### Exercise details
For the records below, the count of lines that hold "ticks" is required; give only that number.

### Given data
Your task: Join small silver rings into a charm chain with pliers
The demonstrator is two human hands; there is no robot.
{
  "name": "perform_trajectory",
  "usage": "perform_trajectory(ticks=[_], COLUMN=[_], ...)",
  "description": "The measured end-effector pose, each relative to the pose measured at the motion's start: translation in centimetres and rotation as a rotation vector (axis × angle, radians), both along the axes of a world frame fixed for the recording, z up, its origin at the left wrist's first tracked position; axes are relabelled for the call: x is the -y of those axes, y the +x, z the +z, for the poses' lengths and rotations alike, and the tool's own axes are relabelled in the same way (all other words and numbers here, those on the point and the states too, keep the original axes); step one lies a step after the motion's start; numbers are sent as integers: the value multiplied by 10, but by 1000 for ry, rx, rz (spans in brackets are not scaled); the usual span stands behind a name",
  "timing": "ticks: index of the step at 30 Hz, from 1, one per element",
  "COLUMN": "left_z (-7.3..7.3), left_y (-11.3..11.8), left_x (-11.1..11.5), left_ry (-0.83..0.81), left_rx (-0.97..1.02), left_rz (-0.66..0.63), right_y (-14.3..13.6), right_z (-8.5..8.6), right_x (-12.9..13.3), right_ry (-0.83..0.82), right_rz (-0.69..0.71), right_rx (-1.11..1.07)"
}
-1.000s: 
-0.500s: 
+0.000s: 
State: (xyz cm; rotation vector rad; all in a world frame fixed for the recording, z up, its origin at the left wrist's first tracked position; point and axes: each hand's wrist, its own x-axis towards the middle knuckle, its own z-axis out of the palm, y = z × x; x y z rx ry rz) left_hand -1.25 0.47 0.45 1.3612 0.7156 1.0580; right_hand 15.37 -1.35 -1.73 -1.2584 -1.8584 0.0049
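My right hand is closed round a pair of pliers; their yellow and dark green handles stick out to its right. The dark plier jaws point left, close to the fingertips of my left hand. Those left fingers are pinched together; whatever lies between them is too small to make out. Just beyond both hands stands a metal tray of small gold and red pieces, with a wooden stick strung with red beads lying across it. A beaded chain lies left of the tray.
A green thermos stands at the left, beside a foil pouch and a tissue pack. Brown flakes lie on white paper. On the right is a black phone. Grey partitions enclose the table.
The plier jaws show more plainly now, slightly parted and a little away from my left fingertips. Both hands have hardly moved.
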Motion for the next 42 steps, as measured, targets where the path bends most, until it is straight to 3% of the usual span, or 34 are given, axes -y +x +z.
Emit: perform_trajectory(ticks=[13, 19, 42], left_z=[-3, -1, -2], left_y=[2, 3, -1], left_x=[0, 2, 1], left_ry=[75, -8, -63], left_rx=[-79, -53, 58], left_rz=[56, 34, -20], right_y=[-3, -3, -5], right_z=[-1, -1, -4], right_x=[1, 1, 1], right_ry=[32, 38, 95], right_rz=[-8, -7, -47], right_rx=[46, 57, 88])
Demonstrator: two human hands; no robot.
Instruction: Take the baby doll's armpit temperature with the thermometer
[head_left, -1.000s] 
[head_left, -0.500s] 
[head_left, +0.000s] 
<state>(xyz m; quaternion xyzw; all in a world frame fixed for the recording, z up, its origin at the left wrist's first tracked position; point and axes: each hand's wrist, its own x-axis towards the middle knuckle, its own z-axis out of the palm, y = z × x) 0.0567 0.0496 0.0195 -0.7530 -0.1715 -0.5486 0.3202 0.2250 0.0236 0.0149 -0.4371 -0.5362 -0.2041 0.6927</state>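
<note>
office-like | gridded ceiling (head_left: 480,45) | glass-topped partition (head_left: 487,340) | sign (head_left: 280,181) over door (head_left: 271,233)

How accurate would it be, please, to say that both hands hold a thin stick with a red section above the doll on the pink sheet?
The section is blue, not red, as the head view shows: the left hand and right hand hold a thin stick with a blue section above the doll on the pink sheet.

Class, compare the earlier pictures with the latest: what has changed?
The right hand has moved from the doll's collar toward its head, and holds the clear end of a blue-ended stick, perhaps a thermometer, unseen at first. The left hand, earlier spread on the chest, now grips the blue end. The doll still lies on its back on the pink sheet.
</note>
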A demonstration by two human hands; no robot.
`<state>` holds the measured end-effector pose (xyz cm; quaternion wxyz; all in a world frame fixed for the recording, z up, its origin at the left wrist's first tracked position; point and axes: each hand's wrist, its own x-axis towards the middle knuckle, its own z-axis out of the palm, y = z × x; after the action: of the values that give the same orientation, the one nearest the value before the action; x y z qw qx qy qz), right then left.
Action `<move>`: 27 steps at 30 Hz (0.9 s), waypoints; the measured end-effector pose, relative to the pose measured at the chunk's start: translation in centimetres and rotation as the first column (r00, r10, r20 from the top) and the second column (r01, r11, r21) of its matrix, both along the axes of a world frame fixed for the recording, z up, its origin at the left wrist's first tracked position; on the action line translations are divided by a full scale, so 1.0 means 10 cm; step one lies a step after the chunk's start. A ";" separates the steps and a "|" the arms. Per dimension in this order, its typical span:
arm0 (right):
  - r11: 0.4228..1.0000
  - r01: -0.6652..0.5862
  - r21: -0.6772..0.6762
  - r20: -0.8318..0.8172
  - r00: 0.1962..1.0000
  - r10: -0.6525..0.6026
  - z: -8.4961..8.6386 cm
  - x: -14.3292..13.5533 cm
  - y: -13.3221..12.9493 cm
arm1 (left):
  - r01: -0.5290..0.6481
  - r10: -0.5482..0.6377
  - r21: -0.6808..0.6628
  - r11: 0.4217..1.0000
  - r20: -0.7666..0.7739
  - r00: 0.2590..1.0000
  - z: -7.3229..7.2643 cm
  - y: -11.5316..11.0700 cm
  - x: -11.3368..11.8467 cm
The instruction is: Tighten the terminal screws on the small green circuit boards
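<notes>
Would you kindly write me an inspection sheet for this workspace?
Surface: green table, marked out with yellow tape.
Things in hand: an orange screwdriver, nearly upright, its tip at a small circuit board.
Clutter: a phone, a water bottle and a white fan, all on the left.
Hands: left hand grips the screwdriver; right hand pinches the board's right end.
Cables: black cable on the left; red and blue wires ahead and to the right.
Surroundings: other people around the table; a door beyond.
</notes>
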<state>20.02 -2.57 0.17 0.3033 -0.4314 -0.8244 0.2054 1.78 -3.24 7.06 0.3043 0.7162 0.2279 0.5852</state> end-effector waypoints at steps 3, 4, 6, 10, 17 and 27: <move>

### Task answer
3